The US Treasury Department said on Monday that its sanctions, taken in coordination with the European Union and United Kingdom, targeted the Islamic Revolutionary Guard Corps (IRGC) Cooperative Foundation and five of its board members, as well as four senior IRGC commanders.
Iran’s Deputy Minister of Intelligence and Security Naser Rashedi was also blacklisted.
“Along with our partners, we will continue to hold the Iranian regime accountable so long as it relies upon violence, sham trials, the execution of protestors, and other means of suppressing its people,” Treasury Department official Brian E Nelson said in a statement.
The sanctions are the latest step by the US and its European allies to penalise the Iranian government over its repression of protests that broke out in September of last year following the death of 22-year-old Kurdish woman Mahsa Amini.
Amini died in custody after being detained by the country’s “morality police” for allegedly violating Iran’s strict dress code for women.
Her death set off mass nationwide demonstrations, which were met with a harsh crackdown by the Iranian authorities.
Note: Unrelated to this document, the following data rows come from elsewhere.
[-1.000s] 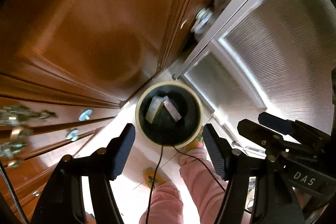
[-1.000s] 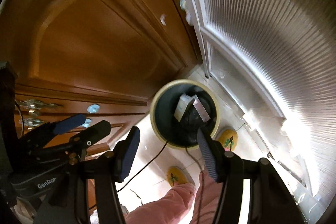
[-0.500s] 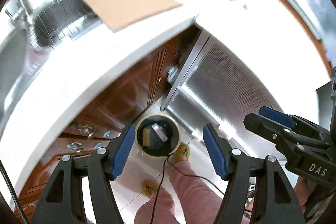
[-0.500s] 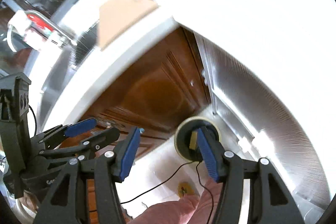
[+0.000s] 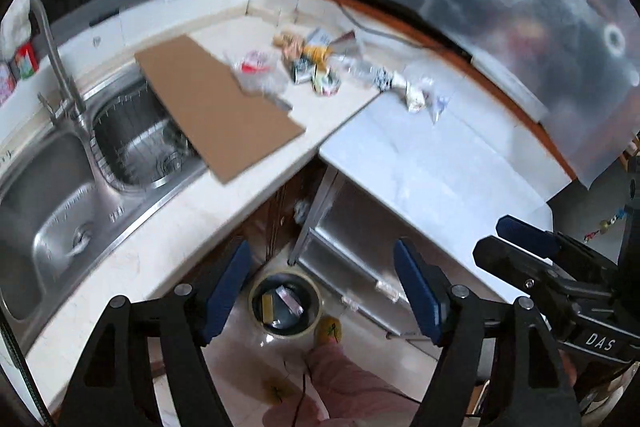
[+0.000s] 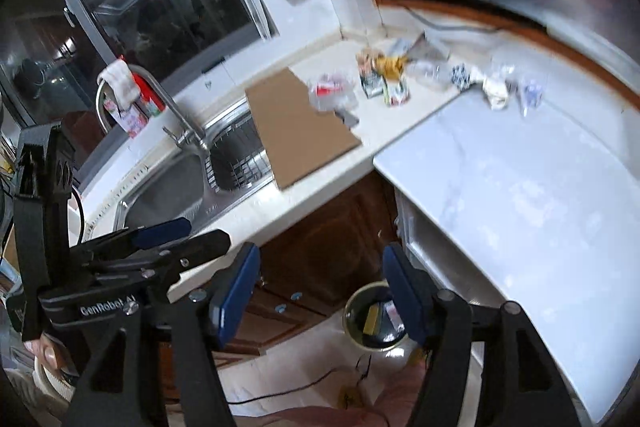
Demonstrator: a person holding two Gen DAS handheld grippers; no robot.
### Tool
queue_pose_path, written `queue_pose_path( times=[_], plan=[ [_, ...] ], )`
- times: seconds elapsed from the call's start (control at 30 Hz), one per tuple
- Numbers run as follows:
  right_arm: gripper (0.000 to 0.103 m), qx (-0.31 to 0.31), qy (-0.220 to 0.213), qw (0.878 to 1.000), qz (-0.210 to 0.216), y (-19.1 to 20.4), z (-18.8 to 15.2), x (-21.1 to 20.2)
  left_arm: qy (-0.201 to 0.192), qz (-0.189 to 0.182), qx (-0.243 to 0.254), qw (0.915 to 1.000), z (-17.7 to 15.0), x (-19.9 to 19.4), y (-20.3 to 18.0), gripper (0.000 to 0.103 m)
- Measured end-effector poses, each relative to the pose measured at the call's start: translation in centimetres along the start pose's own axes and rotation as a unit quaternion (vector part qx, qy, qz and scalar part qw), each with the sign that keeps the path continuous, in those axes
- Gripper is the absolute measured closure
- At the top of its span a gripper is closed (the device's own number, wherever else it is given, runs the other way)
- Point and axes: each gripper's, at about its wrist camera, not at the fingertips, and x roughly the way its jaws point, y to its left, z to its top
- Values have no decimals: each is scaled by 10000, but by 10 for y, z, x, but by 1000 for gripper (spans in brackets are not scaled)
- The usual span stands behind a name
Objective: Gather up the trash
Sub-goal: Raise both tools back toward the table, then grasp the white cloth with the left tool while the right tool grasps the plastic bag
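- Down on the floor below my fingers sits the trash bin, two cartons lying inside it.
- My left gripper is spreading apart, nothing between its fingers.
- My right gripper is widening too, empty.
- Further out, a cardboard sheet overhangs the sink.
- Far back on the tabletop, a litter of wrappers waits.

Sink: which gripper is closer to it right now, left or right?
Left. The left gripper is on the sink side; the right gripper is beyond it, toward the white worktop. Both jaws are opening, empty.
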Motion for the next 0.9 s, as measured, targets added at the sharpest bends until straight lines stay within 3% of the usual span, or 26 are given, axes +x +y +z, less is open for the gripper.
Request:
queue_pose_path(
  times=[0.2,0.4,0.63,0.9],
  plan=[
    [37,-35,-187,9989,-426,-21,31,-3,-215,124,41,9997,46,-3,-13,25],
    [37,96,-212,9952,-946,-71,78,10,-277,322,80,9991,108,36,-32,25],
    [37,155,-186,9894,-1432,-153,140,40,-125,416,199,9989,182,122,-73,25],
    [37,370,-172,9824,-1824,-266,189,91,345,0,337,9988,236,238,-134,25]
  ],
)
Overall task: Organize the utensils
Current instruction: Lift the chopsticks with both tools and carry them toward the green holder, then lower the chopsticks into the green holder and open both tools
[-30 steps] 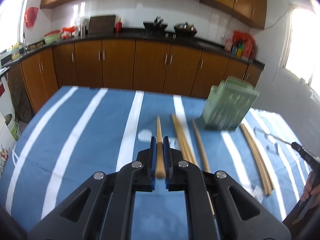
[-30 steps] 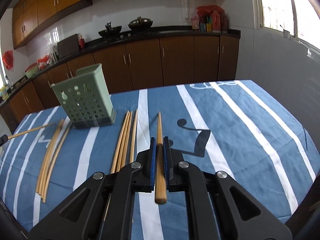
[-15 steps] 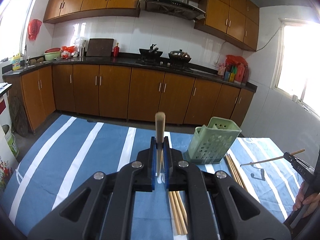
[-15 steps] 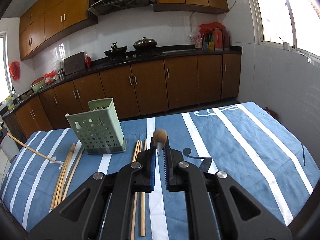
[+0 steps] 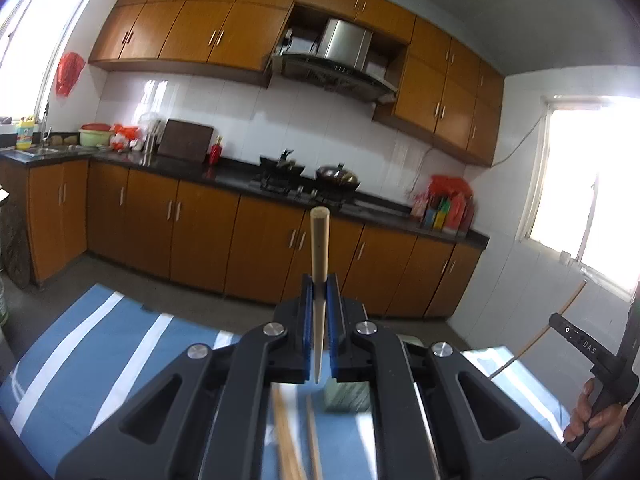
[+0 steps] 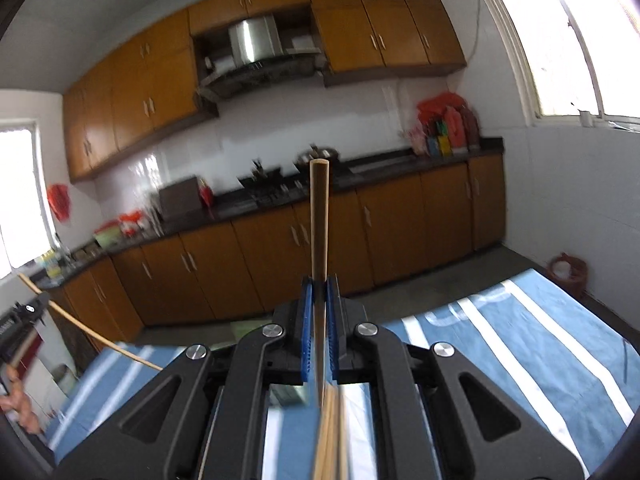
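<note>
Since a second earlier both chopsticks had swung from flat to upright, the left gripper clamped on its chopstick and the right gripper on its chopstick, likely readied for the green holder below.

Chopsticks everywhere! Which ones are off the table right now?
Two: the chopstick clamped in the left gripper and the chopstick clamped in the right gripper. Both point upward; the loose chopsticks lie flat on the tablecloth.
</note>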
Foreign-based human rights organisations say more than 500 people have been killed in the unrest, while at least four people have been executed in relation to the protests.
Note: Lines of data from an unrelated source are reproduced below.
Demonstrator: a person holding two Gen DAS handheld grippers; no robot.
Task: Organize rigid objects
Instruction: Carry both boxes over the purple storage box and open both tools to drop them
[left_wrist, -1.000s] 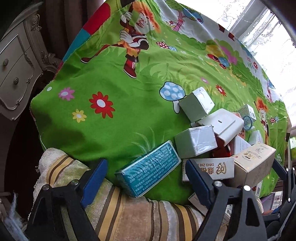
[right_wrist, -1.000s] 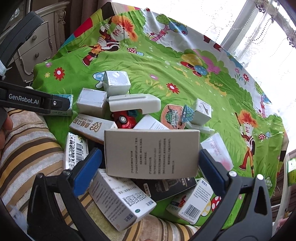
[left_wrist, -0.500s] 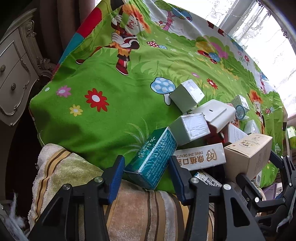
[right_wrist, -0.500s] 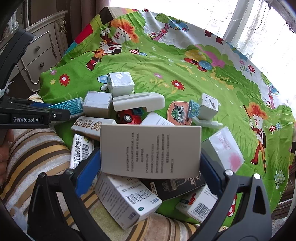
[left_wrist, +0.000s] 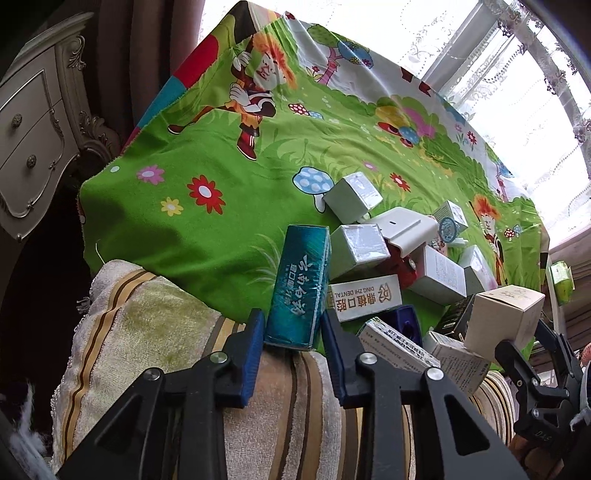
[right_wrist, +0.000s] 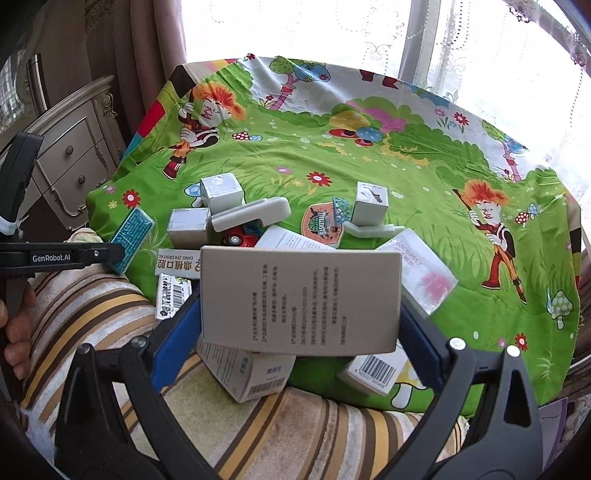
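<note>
My left gripper (left_wrist: 293, 341) is shut on a teal box (left_wrist: 301, 284) and holds it upright, lifted off the striped towel (left_wrist: 155, 325); the box also shows in the right wrist view (right_wrist: 132, 233). My right gripper (right_wrist: 295, 334) is shut on a large beige box (right_wrist: 301, 297) with printed text, held above the pile; it also shows in the left wrist view (left_wrist: 506, 317). A pile of several small boxes (left_wrist: 364, 251) lies on the green cartoon cloth (left_wrist: 207, 140), with a white "DING ZHI DENTAL" box (left_wrist: 364, 297) at its near edge.
A white foam piece (right_wrist: 253, 212) lies over a red toy car (right_wrist: 238, 236). A basketball sticker (right_wrist: 321, 225) and a small white box (right_wrist: 371, 203) sit further back. A cream dresser (right_wrist: 70, 155) stands at the left. A curtained window (right_wrist: 332, 33) is behind.
My left gripper closed on the teal box and lifted it, turning it upright. My right gripper raised the beige box and pulled back from the pile.
</note>
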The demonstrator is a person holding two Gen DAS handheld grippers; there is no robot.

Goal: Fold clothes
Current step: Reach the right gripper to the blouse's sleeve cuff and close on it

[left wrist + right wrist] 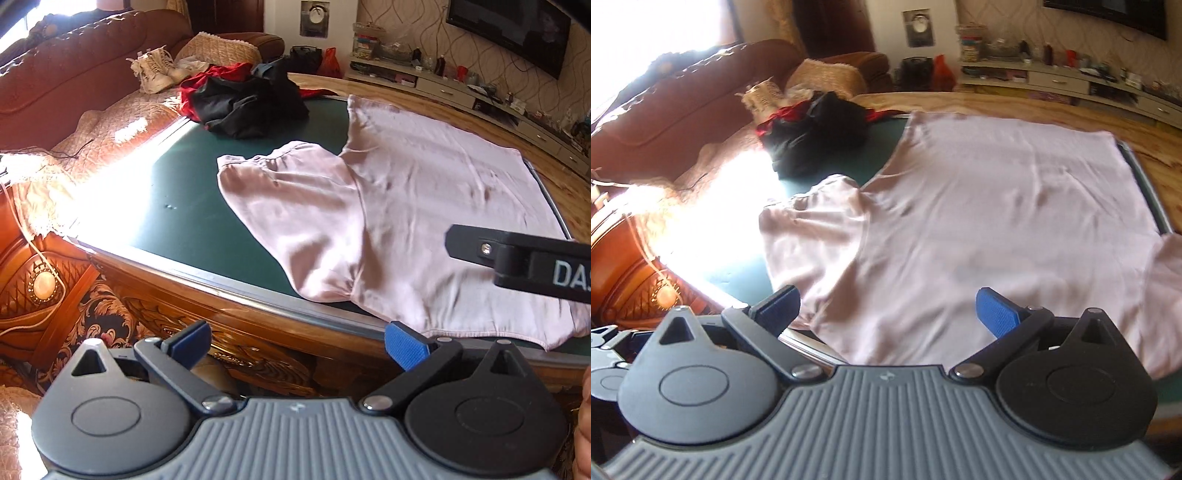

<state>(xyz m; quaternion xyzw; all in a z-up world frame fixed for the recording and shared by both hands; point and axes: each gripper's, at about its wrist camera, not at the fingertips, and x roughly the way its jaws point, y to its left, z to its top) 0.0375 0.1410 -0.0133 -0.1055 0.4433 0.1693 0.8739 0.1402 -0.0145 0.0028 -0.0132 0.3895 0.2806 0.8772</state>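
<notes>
Left gripper [297,341]: jaws spread wide, nothing between them, held off the near table edge over the carved wooden side [229,332]. Right gripper [886,314]: jaws likewise spread and empty, held above the near hem of the shirt [979,206]; whether the pads touch the cloth cannot be told.

Shirt: pale pink, spread flat on the green mat [177,192], neck end toward the grippers. The left sleeve [280,192] lies out across the mat; the right sleeve [1167,266] runs past the mat's right edge. The near hem overlaps the metal rim [221,278] of the table.

Open room — bare mat lies to the left of the sleeve as far as the sunlit left edge. At the far left corner sits a pile [247,99] of black and red clothes, well apart from the shirt.

Surroundings: a brown sofa [85,62] stands close along the left side of the table, with white shoes [155,70] on its seat. A low TV unit [461,88] lines the far right wall — wood floor [535,140] between it and the table.
</notes>
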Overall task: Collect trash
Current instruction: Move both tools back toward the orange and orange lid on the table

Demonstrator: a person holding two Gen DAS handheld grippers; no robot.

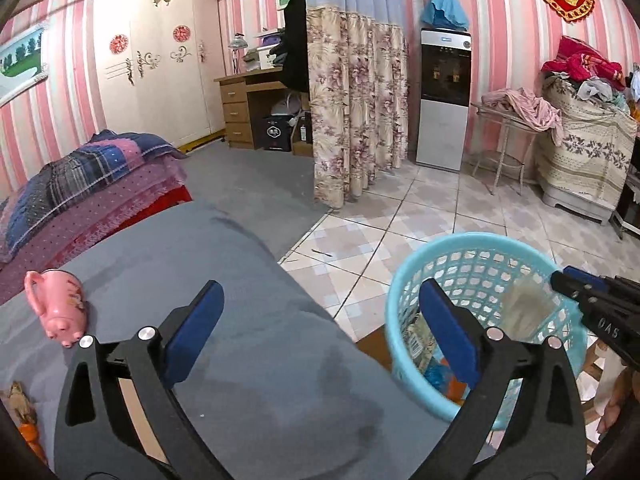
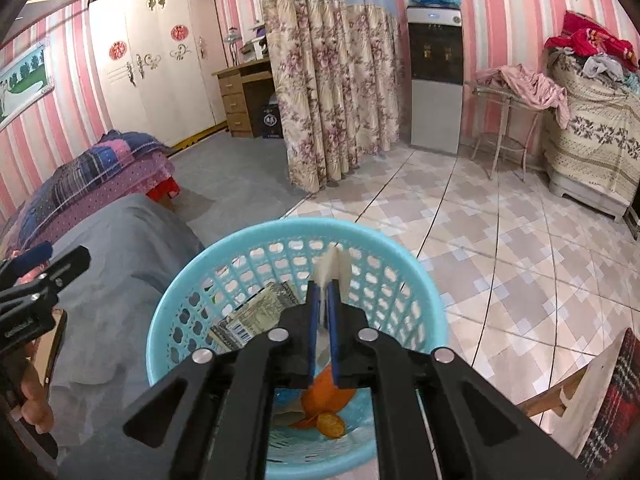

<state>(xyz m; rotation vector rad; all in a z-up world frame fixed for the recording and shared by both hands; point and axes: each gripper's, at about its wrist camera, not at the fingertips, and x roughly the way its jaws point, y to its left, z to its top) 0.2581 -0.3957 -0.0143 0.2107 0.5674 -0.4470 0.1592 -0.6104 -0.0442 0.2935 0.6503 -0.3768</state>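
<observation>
While the grey cloth-covered bed (image 1: 248, 312) fills the near left of the scene, a pink pig-shaped ceramic pot (image 1: 58, 306) lies on its side at the far left of that cloth, and an orange scrap (image 1: 30, 436) with a brownish husk sits at the near left edge. The left hand-held gripper (image 1: 320, 328) hangs over the cloth with its blue pads spread wide and nothing between them; its right pad overlaps the basket's near rim in the left wrist view. To the right, on the tiled floor (image 1: 440, 208) just beside the bed's edge, stands the light blue plastic basket (image 2: 224, 264), which already holds trash: a printed wrapper (image 2: 256, 312) leaning on its left wall, and orange peel (image 2: 324, 400) with a round chip-like piece at the bottom. The right hand-held gripper (image 2: 325, 300) points down into the basket's mouth, its pads a narrow gap apart with a white, blurred scrap (image 2: 332, 264) between them at the tips; whether the pads still press on it cannot be told. Far behind stand a floral curtain (image 1: 352, 104) and a water dispenser (image 1: 444, 92).
</observation>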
Earlier on Monday, the EU placed 37 Iranian officials and entities on its sanctions list for what European officials described as the “brutal and disproportionate use of force by the Iranian authorities against peaceful protesters”.
The EU measures stopped short of designating the IRGC as a “terrorist” organisation, however – a move that Iran has said would violate international law.
The UK also imposed sanctions on more Iranian individuals and entities on Monday, including an asset freeze on Iranian Deputy Prosecutor General Ahmad Fazelian, who the British foreign office said was responsible for an unfair judicial system that used the death penalty for political purposes.
“Those sanctioned today, from the judicial figures using the death penalty for political ends to the thugs beating protestors on the streets, are at the heart of the regime’s brutal repression of the Iranian people,” British Foreign Minister James Cleverly said in a statement.
There can be no hiding places for human rights violators.
Alongside our global partners, we are imposing further sanctions on the Iranian regime.
We’re targeting those responsible for oppressing the Iranian people.https://t.co/Z9xZlo6IYs— James Cleverly🇬🇧 (@JamesCleverly) January 23, 2023
The US Treasury Department said its new sanctions targeted a “key economic pillar of the IRGC, which funds much of the regime’s brutal suppression; as well as senior security officials coordinating Tehran’s crackdown at the national and provincial levels”.
Washington alleged that agents in Iran’s Intelligence and Security Ministry of abuses meant to suppress protests, including coerced confessions, surveillance, and sexual abuse.
It also accused the IRGC of continuing to aggressively crack down on peaceful demonstrations and said it has played “a leading role in suppressing protests through extensive human rights abuses”.
The measures freeze any US-based assets of the individuals and groups sanctioned, and generally bar people in the US from dealing with them.
The Iranian mission to the United Nations in New York did not immediately respond to a request for comment from the Reuters news agency.
Iran has pushed back against criticism of its human rights record and has accused foreign powers such as the US of fomenting unrest inside the country.